Non posso ripetere le domande di Ipazia rimaste senza risposte, né ritornare alle ricostruzioni di una strategia statunitense che nel mio libro L’Occidente e il nemico permanente ho cercato di ben documentare. Posso solo esprimere lo sgomento di molti di noi, della maggioranza della società civile consapevole, di fronte al tradimento della pace, degli interessi dei popoli europei da parte della cosiddetta élite cosmopolita e illuminata occidentale. Non posso credere che la cultura di cui intellettuali e analisti dispongono non generi analisi razionali, ma propaganda indecente, demonizzazione del nemico, slogan ipocriti. A molti di noi sembra di vivere in un incubo, in cui cominciamo a dubitare della nostra integrità morale e intellettuale. Come mai ci sentiamo depositari della verità, com’è possibile che non riusciamo a trovare un fatto, un solo fatto, che possa giustificare la narrativa criminale della Nato? E ripetiamo: l’Ucraina neutrale e democratica, l’architettura di sicurezza europea e la convivenza tra Europa atlantica ed Eurasia sono un bene comune. La Russia non ha la potenza, non ha i tassi demografici crescenti su scarse superfici territoriali, non ha la fame di materie prime per accarezzare sogni di conquista territoriale a casa nostra. È l’Europa continentale e mediterranea che sta tradendo i propri interessi, sostituiti da quelli statunitensi. La crisi economica della Germania ne è l’emblema. La prevalenza degli aut aut dei servizi segreti rivela l’influenza sulla politica europea del deep State americano: Cia, Pentagono, complesso militare-industriale, blob neoconservatore.

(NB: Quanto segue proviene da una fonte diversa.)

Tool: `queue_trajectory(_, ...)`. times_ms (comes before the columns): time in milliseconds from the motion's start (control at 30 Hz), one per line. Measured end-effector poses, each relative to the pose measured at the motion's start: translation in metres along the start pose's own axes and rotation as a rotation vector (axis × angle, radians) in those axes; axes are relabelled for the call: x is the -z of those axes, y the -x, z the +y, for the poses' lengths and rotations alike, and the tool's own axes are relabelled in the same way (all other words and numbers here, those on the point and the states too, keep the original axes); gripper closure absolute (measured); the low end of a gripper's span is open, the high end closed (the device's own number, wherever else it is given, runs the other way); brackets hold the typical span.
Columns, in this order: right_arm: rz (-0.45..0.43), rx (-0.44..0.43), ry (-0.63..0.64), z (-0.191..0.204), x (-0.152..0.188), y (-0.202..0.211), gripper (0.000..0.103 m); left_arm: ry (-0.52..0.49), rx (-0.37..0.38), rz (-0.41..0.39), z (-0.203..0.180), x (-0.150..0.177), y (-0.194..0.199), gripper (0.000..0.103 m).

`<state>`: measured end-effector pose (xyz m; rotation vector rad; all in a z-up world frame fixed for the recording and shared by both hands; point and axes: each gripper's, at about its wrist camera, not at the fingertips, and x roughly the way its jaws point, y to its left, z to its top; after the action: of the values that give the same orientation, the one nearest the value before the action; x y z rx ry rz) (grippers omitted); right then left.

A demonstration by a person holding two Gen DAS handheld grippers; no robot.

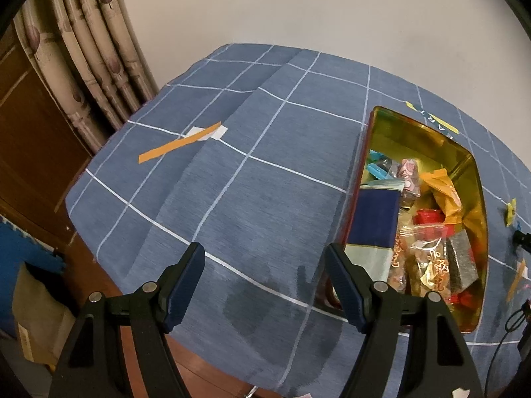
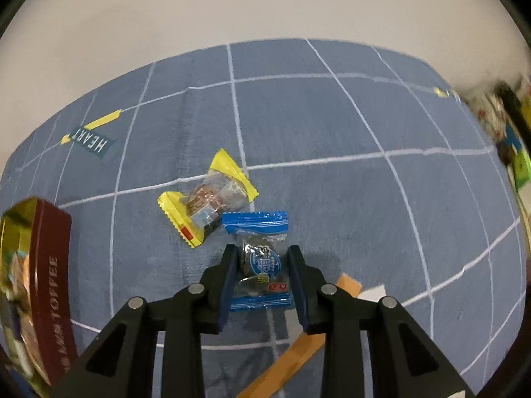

In questo orizzonte buio che ci spinge all’impotenza è chiaro che le differenze tra centrosinistra, centrodestra e destra radicale sono soltanto nei diversi mezzi di intrattenimento. Difficile rallegrarsi per la vittoria dei laburisti e del Pd se la loro politica economica ed estera non si distingue da quella della destra se non per dettagli che non fanno veramente la differenza. Sono invece felice che i 5 Stelle abbiano aderito al gruppo europeo Linke. È in questa sinistra, considerata populista perché contraria ai poteri costituiti, che possiamo intravedere in fondo al tunnel la tenue luce di un ritorno ai valori umanistici di pace e rispetto della dignità umana.